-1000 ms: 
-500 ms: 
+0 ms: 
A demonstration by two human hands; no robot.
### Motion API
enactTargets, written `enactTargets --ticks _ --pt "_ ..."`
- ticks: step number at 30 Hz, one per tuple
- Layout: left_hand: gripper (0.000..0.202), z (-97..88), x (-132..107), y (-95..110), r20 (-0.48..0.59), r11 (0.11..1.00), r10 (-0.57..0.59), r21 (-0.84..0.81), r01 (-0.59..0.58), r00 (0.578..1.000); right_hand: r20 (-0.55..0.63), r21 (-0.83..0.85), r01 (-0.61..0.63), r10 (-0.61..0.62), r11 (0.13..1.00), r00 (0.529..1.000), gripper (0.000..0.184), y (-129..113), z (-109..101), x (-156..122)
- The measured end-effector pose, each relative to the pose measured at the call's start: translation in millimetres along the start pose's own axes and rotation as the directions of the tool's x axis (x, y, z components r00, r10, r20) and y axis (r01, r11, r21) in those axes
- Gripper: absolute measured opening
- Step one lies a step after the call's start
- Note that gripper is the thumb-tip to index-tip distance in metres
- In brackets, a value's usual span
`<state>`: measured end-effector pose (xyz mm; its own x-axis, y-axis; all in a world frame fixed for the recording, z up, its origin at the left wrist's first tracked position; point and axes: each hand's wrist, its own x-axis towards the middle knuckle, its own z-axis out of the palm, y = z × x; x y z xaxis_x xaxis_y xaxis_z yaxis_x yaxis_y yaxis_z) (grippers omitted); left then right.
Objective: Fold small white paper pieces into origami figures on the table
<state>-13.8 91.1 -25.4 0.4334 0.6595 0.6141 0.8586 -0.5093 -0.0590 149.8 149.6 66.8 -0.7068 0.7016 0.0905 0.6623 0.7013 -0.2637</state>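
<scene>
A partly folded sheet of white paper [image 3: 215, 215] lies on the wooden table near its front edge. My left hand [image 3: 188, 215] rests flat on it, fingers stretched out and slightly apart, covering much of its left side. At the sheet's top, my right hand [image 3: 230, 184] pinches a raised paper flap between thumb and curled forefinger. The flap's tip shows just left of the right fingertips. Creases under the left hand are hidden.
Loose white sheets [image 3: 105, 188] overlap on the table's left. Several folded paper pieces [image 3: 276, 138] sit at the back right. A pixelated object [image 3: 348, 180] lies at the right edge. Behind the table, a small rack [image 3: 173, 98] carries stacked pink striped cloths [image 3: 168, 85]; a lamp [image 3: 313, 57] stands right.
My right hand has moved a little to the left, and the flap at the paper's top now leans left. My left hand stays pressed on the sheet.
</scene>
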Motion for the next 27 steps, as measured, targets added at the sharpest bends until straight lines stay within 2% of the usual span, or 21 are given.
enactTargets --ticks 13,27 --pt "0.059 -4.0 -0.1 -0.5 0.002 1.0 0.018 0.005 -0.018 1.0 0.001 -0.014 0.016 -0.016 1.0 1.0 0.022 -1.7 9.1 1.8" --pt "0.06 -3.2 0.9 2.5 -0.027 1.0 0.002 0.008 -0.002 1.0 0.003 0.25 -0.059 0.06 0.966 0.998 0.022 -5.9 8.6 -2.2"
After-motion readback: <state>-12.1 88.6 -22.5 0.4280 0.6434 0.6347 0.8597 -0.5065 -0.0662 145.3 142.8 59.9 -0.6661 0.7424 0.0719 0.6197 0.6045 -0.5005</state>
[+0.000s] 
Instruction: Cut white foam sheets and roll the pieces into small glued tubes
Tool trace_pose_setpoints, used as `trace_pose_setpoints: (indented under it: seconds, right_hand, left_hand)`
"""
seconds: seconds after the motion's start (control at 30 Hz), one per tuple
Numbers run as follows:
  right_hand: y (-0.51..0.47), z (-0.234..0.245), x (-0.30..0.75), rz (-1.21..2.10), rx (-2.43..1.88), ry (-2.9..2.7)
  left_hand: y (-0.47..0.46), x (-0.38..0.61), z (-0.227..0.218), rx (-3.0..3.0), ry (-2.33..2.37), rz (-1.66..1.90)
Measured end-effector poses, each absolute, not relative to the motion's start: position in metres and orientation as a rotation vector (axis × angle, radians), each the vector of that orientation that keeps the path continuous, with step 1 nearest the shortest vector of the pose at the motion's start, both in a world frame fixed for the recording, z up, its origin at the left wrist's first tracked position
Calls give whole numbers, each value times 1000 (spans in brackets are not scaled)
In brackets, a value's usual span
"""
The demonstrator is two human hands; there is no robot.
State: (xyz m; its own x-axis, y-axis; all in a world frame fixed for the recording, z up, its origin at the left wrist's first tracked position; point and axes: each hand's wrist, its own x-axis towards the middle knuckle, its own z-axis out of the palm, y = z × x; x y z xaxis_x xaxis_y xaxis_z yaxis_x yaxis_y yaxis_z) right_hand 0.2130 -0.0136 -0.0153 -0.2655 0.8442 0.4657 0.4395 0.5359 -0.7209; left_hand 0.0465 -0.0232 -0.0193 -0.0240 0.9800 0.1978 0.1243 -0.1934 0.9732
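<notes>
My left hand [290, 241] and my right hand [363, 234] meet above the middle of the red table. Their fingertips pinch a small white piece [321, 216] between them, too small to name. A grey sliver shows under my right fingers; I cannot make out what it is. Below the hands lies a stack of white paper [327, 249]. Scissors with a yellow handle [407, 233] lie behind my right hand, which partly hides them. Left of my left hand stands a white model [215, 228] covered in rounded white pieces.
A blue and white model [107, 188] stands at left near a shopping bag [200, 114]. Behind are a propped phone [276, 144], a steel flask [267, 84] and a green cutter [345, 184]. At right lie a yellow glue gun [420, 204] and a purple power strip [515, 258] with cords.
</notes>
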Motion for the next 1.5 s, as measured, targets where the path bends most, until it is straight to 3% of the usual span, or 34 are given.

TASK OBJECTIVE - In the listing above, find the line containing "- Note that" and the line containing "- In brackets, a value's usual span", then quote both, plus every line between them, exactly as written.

RESULT FOR THIS TASK -
- Note that gripper is the thumb-tip to index-tip distance in metres
- In brackets, a value's usual span

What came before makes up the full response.